Regarding mechanisms such as PES the seminar showed that many of the reasons for whether a mechanism is acceptable or not, are dependent on the particular institutional, rights and community participation context. Case studies demonstrated that without the appropriate institutional frameworks and compliance mechanisms, PES schemes can lead to loss of livelihoods and loss of communities’ control over their natural resources. In more institutionally appropriate contexts, communities have benefited, and multi-sectoral strategies have both enhanced community development and led to biodiversity benefits.

There was less experience of the newer biodiversity financing mechanisms such as bio-banking, tradable development rights and forest bonds.

Related to this point, some participants raised concerns that the creation of new biodiversity markets could lead to a process of “financialization” of biodiversity. Financialization is used as a term here to describe international trading in abstract and derived products related to biodiversity in contrast to regular trade in goods and products. The financialization market is defined and driven by the financial sector intermediaries such as special investment firms, hedge funds, banks and insurance companies, which have extensive experience of trading in risk management connected to derivatives and financial transactions. With the increasing complexity of the international financial markets, with multiple levels of transactions and bundling of assets, it is feared that such financing may both divert funding for biodiversity and impose restrictions on the informal user rights of local communities.
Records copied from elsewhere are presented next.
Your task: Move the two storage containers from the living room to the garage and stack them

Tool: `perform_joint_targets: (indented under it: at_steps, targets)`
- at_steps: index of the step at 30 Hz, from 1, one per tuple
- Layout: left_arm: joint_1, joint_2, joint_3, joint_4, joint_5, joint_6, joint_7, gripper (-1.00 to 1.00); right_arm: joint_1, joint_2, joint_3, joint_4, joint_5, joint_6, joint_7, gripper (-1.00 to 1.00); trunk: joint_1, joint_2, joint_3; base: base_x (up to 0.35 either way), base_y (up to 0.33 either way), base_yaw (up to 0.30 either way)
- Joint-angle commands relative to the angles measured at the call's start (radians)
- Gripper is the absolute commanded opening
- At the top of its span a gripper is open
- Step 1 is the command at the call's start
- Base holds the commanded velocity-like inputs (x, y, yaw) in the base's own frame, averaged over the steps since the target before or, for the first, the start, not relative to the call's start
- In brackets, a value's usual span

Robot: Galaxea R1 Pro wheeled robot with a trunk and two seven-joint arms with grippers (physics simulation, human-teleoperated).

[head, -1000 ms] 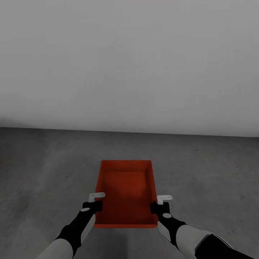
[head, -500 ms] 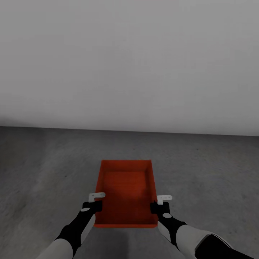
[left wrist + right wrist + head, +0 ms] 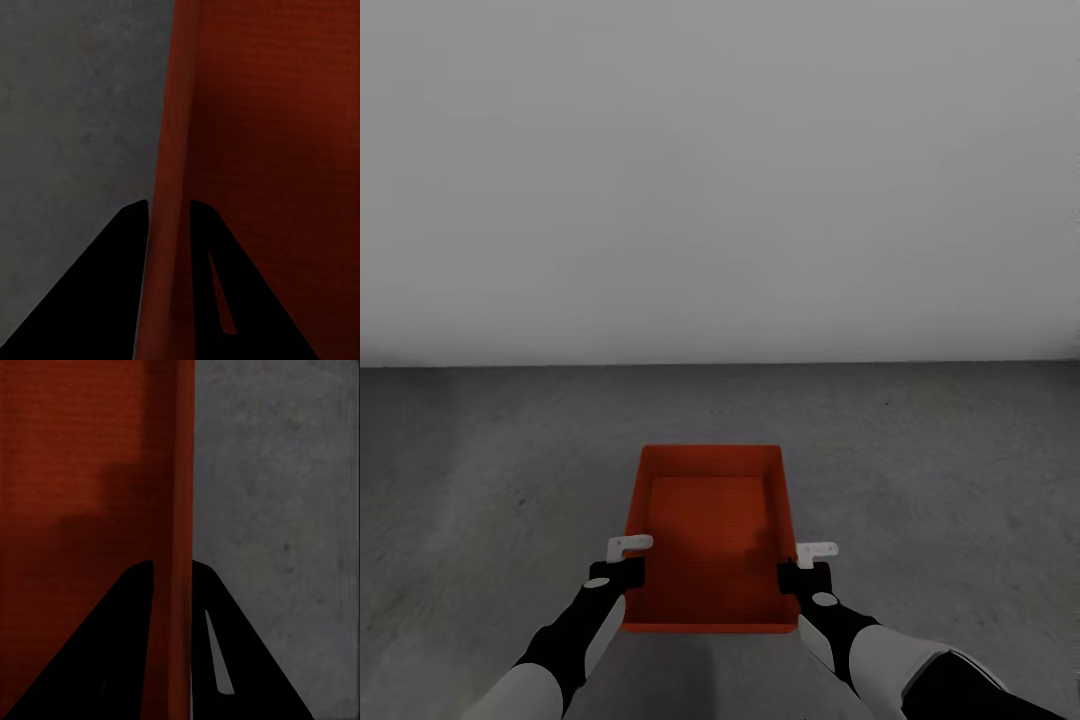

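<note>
Left tool (image 3: pixel 628 560) clamped on the left long wall of the storage container (image 3: pixel 710 535), near the end closest to the robot. In the left wrist view the two dark fingers (image 3: pixel 112 300) sat either side of the thin orange-red wall, one outside over the floor, one inside over the tray bottom, wall pinched between them. Right tool (image 3: pixel 803 565) clamped likewise on the right long wall, opposite the left one. Right wrist view: dark fingers (image 3: pixel 240 660) straddled the wall, closed onto it, grey concrete on the outer side, orange-red tray bottom on the inner.

Container held between the two tools, centred ahead of the robot, long axis running away from it, open top up, roughly level. Interior bare; faint shadow on the bottom near the right wall. Could not tell from the head view whether its underside touched the floor or hung just above it.

Floor (image 3: pixel 940 470) dark grey, matte, lightly mottled, spread out on all sides of the container. Beyond it, a plain white wall (image 3: pixel 720 180) met the floor in a straight line across the view. Black-and-white forearms entered from the lower edge, either side of the tray.
</note>
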Motion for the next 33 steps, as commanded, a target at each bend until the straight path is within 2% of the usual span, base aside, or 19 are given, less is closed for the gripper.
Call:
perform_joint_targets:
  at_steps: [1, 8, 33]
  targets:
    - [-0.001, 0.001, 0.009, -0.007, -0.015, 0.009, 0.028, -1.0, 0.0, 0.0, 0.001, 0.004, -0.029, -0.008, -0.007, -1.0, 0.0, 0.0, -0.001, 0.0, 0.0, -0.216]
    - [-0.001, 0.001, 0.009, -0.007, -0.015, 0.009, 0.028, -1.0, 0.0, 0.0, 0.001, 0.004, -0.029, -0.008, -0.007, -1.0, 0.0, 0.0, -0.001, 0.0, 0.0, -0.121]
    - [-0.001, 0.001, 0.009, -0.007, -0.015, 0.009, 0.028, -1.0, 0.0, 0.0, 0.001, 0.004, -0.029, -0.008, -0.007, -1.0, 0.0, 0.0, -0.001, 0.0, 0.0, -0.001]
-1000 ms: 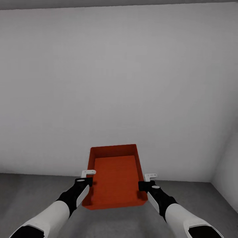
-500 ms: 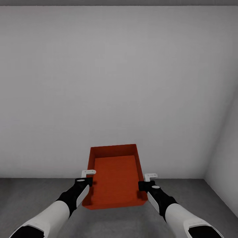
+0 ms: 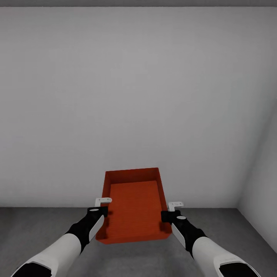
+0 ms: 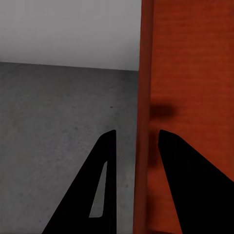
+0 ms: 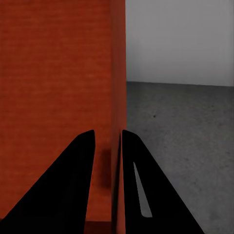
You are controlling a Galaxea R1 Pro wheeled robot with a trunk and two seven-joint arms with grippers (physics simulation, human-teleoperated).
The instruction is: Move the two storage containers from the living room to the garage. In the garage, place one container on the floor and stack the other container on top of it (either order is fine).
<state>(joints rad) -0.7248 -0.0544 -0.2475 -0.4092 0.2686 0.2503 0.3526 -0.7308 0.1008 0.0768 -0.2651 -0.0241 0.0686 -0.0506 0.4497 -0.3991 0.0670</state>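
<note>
One red-orange storage container [image 3: 134, 207] hangs in front of me above the dark concrete floor [image 3: 34, 234] of the garage, open side up and empty. My left gripper [image 3: 103, 211] is shut on its left wall and my right gripper [image 3: 167, 214] on its right wall. In the left wrist view the fingers [image 4: 105, 161] straddle the container's wall [image 4: 146, 97]. The right wrist view shows the gripper [image 5: 108, 134] pinching the other wall [image 5: 118, 73], one finger inside and one outside. Only this one container is in view.
A plain light-grey wall [image 3: 134, 96] stands straight ahead, meeting the floor just beyond the container. A second wall [image 3: 261, 184] closes the corner at the right. Bare speckled concrete [image 4: 58, 112] lies under and around the container [image 5: 180, 131].
The view has swung a little to the right early on, so the wall corner sits further left. The container and both arms keep the same pose.
</note>
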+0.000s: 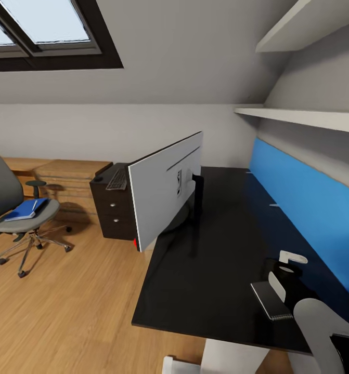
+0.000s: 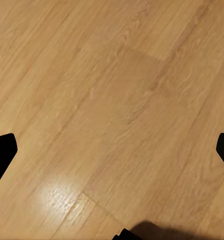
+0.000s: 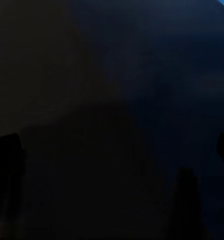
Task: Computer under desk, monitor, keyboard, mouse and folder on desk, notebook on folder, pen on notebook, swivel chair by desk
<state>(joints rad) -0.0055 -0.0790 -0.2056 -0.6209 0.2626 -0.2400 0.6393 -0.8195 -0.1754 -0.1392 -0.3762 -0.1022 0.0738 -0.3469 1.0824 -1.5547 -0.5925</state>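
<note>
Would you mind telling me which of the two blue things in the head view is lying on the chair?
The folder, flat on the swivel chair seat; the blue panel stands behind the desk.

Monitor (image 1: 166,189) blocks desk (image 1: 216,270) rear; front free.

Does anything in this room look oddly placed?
Yes. The monitor stands edge-on across the desk, overhanging its edge; the keyboard lies on the drawer unit; the folder sits on the swivel chair.
</note>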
In this way financialization can have unintended negative impacts on local communities, biodiversity and the financial system at large, and thus warrants further analysis.

There was general agreement among participants that the dialogue seminar had contributed to a high degree of common understanding and convergence around many issues, as well as on the overall approaches to the challenges of scaling up biodiversity finance, that participants understood each other’s viewpoints better, and that there was much to build upon in the coming negotiations.

Overall, there seems to be a need for further elaboration and understanding of the many issues and concerns raised during the dialogue seminar. One suggestion made at the meeting was to consider requesting the CBD Secretariat to compile a more comprehensive report on lessons learned and possible risks and bene_its of biodiversity financing mechanisms, with clear definitions of terminology used.

The overall conclusion from the seminar is that economic incentives can play an important role for reaching the Aichi Biodiversity Targets and that governance and institutional frameworks, including safeguards, are critically important for all financing mechanisms for biodiversity.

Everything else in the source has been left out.